● **The problem**
All the data below should be printed again without a single difference.

----------------

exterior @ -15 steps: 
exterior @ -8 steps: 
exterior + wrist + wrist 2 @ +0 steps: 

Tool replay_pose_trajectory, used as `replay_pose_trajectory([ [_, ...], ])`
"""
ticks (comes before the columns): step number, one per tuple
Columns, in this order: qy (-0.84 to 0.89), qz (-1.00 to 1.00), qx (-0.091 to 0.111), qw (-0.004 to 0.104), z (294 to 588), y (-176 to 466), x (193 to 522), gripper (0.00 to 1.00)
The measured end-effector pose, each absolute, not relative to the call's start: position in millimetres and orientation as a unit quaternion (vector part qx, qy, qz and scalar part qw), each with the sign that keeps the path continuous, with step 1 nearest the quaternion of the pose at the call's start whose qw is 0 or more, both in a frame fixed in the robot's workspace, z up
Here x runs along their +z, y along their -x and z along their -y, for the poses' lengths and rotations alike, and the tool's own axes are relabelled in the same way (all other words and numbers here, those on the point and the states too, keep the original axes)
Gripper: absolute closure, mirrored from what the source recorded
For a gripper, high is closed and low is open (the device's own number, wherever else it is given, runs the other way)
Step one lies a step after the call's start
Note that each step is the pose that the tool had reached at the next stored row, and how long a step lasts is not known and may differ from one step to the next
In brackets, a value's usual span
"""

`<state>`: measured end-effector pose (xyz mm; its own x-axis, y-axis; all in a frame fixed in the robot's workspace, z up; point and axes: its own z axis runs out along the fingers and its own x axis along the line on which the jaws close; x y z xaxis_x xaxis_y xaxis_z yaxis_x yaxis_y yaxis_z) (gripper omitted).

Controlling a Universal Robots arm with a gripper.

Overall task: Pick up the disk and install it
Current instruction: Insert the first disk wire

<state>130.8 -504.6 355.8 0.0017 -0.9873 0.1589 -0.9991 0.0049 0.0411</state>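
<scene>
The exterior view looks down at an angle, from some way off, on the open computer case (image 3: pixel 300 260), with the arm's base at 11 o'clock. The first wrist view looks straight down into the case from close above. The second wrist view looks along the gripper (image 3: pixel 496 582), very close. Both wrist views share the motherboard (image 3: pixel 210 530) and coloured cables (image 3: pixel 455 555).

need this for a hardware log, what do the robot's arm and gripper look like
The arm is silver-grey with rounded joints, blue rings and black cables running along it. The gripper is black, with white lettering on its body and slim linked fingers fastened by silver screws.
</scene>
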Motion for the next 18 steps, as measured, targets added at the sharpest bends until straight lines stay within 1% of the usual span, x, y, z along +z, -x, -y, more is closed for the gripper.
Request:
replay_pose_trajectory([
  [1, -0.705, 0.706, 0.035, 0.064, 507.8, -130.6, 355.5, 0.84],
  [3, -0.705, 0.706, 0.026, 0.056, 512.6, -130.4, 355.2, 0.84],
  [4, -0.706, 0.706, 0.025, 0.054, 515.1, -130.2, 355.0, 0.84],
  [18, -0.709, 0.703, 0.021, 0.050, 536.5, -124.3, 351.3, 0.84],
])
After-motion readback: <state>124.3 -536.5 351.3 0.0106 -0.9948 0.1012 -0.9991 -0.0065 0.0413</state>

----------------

● **Answer section**
exterior @ -15 steps: 
exterior @ -8 steps: 
exterior + wrist + wrist 2 @ +0 steps: 

Tool replay_pose_trajectory, used as `replay_pose_trajectory([ [_, ...], ])`
"""
ticks (comes before the columns): step number, one per tuple
Columns, in this order: qy (-0.84 to 0.89), qz (-1.00 to 1.00), qx (-0.091 to 0.111), qw (-0.004 to 0.104), z (294 to 588), y (-176 to 466), x (193 to 522), gripper (0.00 to 1.00)
The measured end-effector pose, each absolute, not relative to the call's start: position in millimetres and orientation as a unit quaternion (vector part qx, qy, qz and scalar part qw), each with the sign that keeps the path continuous, with step 1 nearest the quaternion of the pose at the call's start whose qw is 0 or more, both in a frame fixed in the robot's workspace, z up
Here x runs along their +z, y along their -x and z along their -y, for the poses' lengths and rotations alike, and the tool's own axes are relabelled in the same way (all other words and numbers here, those on the point and the states too, keep the original axes)
Gripper: absolute closure, mirrored from what the source recorded
For a gripper, high is closed and low is open (the device's own number, wherever else it is given, runs the other way)
Step one lies a step after the call's start
Note that each step is the pose that the tool had reached at the next stored row, and how long a step lasts is not known and may differ from one step to the next
In brackets, a value's usual span
"""

`<state>`: measured end-effector pose (xyz mm; its own x-axis, y-axis; all in a frame fixed in the robot's workspace, z up; point and axes: its own z axis runs out along the fingers and its own x axis along the line on which the jaws close; x y z xaxis_x xaxis_y xaxis_z yaxis_x yaxis_y yaxis_z) (gripper omitted).

Controlling a Universal Robots arm with a gripper.

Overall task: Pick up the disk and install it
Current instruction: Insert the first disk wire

<state>130.8 -504.6 355.8 0.0017 -0.9873 0.1589 -0.9991 0.0049 0.0411</state>
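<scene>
The exterior view looks down at an angle, from some way off, on the open computer case (image 3: pixel 300 260), with the arm's base at 11 o'clock. The first wrist view looks straight down into the case from close above. The second wrist view looks along the gripper (image 3: pixel 496 582), very close. Both wrist views share the motherboard (image 3: pixel 210 530) and coloured cables (image 3: pixel 455 555).

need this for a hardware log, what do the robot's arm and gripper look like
The arm is silver-grey with rounded joints, blue rings and black cables running along it. The gripper is black, with white lettering on its body and slim linked fingers fastened by silver screws.
</scene>
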Motion for the next 18 steps, as measured, targets added at the sharpest bends until straight lines stay within 1% of the usual span, x, y, z along +z, -x, -y, more is closed for the gripper.
Request:
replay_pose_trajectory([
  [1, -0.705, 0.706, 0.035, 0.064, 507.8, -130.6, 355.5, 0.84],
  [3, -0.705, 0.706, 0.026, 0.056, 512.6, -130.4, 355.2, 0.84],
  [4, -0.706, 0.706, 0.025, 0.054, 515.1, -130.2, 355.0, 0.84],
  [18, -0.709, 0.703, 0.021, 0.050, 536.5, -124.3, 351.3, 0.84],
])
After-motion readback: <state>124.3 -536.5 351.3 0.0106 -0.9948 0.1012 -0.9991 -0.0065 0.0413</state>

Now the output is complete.